################################################################################
##
## LSU EE 4720 Spring 2022 Homework 1
##
##
 ## SOLUTION

 # Assignment https://www.ece.lsu.edu/ee4720/2022/hw01.pdf
 # Solution Discussion https://www.ece.lsu.edu/ee4720/2022/hw01_sol.pdf

################################################################################
## Problem 1
#
#  Instructions: https://www.ece.lsu.edu/ee4720/2022/hw01.pdf

strlen_p1:
        ## Register Usage
        #
        # CALL VALUE
        #  $a0: Address of first character of string.
        #       This address will be a multiple of 4.
        #
        # RETURN
        #  $v0: The length of the string (not including the null).
        #
        # Note:
        #  Can modify registers $t0-$t9, $a0-$a3, $v0, $v1.
        #  DO NOT modify other registers.
        #
        # [✔] The testbench should show 0 errors.
        # [✔] Try to reduce the number of executed instructions.
        # [✔] Do not use pseudoinstructions except for nop.
        #     Do not use: li, la, mov, bgt, blt, etc.
        #
        # [✔] Code should be efficient.
        # [✔] The code should be clearly written.
        # [ ] Comments should be written for an experienced programmer.

        addi $v0, $a0, 0

        # SOLUTION: Prepare masks for two high bytes.
        #
        lui $t6, 0xff00   # t6 ->  0xff000000
        lui $t7, 0xff     # t7 ->    0xff0000
        #
        # In the version using lhu it was possible to mask off each
        # byte using an immediate, such as in "andi $t1, $t0, 0xff".
        # But since immediate values are limited to 16 bits we need to
        # use some other method to get the mask in a register. The
        # method used above is an lui instruction.
        
LOOP:                         # SOLUTION described by comments below.
        lw $t0, 0($a0)        # Change lhu to lw
        and $t1, $t0, $t6     # Mask off most-significant byte ..
        beq $t1, $0, DONE0    # .. if it is zero we are done ..
        and $t1, $t0, $t7     # .. otherwise mask off next byte ..
        beq $t1, $0, DONE1    # .. and if that one is zero we're done ..
        andi $t1, $t0, 0xff00 # .. otherwise mask the next one ......
        beq $t1, $0, DONE2
        andi $t1, $t0, 0xff
        bne $t1, $0, LOOP
        addi $a0, $a0, 4

        sub $v0, $a0, $v0
        jr $ra
        addi $v0, $v0, -1

DONE2:  # SOLUTION: Modify the case for byte 2
        sub $v0, $a0, $v0
        jr $ra
        addi $v0, $v0, 2

DONE1:  # SOLUTION: Add a case for byte 1
        sub $v0, $a0, $v0
        jr $ra
        addi $v0, $v0, 1

DONE0:
        jr $ra
        sub $v0, $a0, $v0

################################################################################
## Problem 2
#

strlen_p2:
        # CALL VALUE
        #  $a0: Address of first character of string.
        #       This address will be a multiple of 4.
        #
        # RETURN
        #  $v0: The length of the string (not including the null).
        #
        # Note:
        #  Can modify registers $t0-$t9, $a0-$a3, $v0, $v1.
        #  DO NOT modify other registers.
        #
        # [✔] Use lw to load from string. (Replace the lbu)
        # [✔] Make use of orc.b insn. Consider using clz, clo.
        # [✔] The testbench should show 0 errors.
        # [✔] Try to reduce the number of executed instructions.
        # [✔] Do not use pseudoinstructions except for nop.
        #     Do not use: li, la, mov, bgt, blt, etc.
        #
        # [✔] Code should be efficient.
        # [✔] The code should be clearly written.
        # [ ] Comments should be written for an experienced programmer.

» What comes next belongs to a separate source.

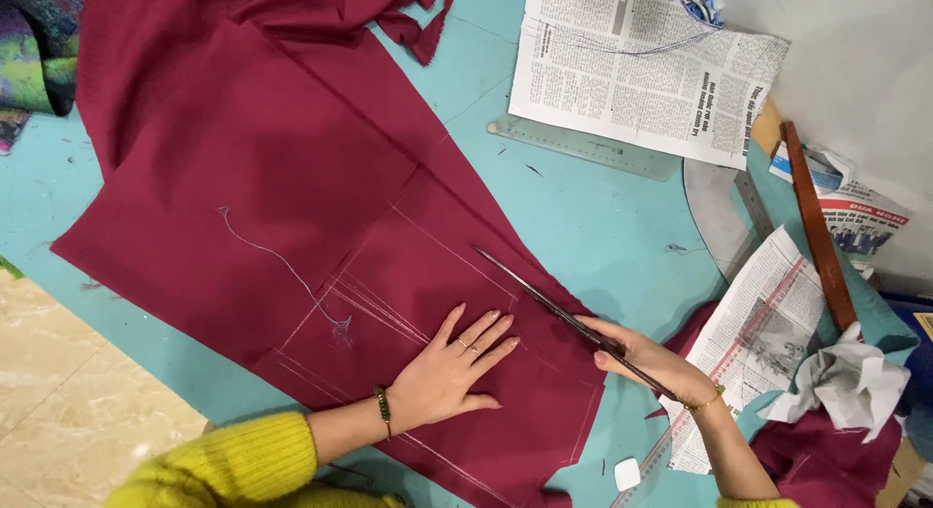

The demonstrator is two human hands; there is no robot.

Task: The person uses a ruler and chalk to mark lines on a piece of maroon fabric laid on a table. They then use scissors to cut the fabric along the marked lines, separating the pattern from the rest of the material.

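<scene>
Right hand (pixel 653 362) clenched on scissors (pixel 564 318), blades running up-left from the grip along the maroon fabric (pixel 262 168) edge; left hand (pixel 449 372), nearer the chalked lines, lies open and flat on that fabric beside them.

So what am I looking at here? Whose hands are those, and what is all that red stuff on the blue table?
The camera sits on a person's head and looks down, so these are that person's own hands. The red stuff is dark red fabric, spread on a blue table. The left hand lies flat on the fabric. The right hand holds long scissors at the fabric's edge. Pale chalk lines are drawn on the fabric. Around it lie newspapers, a clear ruler, a wooden stick and a small white piece of chalk.
</scene>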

        ## SOLUTION Approach
        #
        # In main loop check whether there is a null and do so using
        # the minimum number of instructions. The orc.b instruction
        # returns a 0xffffffff if no null is found, and it's easy to
        # check for that. If a null is found, exit the loop and *then*
        # figure out where.

        addi $v0, $a0, 4
        addi $t3, $0, -1  # SOLUTION: Prepare value: 0xffffffff
        
LOOPB:
        lw $t0, 0($a0)
        orc.b $t1, $t0

        # SOLUTION:  Example execution of orc.b:
        #       String at address in $a0: "AB"
        # t0:   A B ∅ X            <-- Value in ASCII. ∅ is null, X unknown.
        # t0: 0x41420099           <-- Value in hex.
        # t0: 0x41 0x42 0x00 0x99  <-- Value separated into four bytes
        # t1: 0xff 0xff 0x00 0xff  <-- Result. Non-zero bytes changed to 0xff
        # t1: 0xffff00ff           <-- Result. Non-zero bytes changed to 0xff

        beq $t1, $t3, LOOPB        # If t1 is 0xffffffff then no null found ..
        addi $a0, $a0, 4           # .. so increment address for next word.

        # A null has been found. Count number  of leading 1's to find out.
        # t1: 0xffff00ff           <-- Continuing with example.
        clo $t2, $t1
        # t2: 16                   <-- Found 16 consecutive 1's starting at MSB.
        sra $t2, $t2, 3            # Effectively divide by 8.
        # t2:  2                   <-- 16 1's means 2 bytes

        sub $v0, $a0, $v0          # Add on number of bytes before null.

        jr $ra
        add $v0, $v0, $t2



##############################################################################
 #

strlen_ref:
        ## Register Usage
        #
        # $a0: Address of first character of string.
        # $v0: Return value, the length of the string.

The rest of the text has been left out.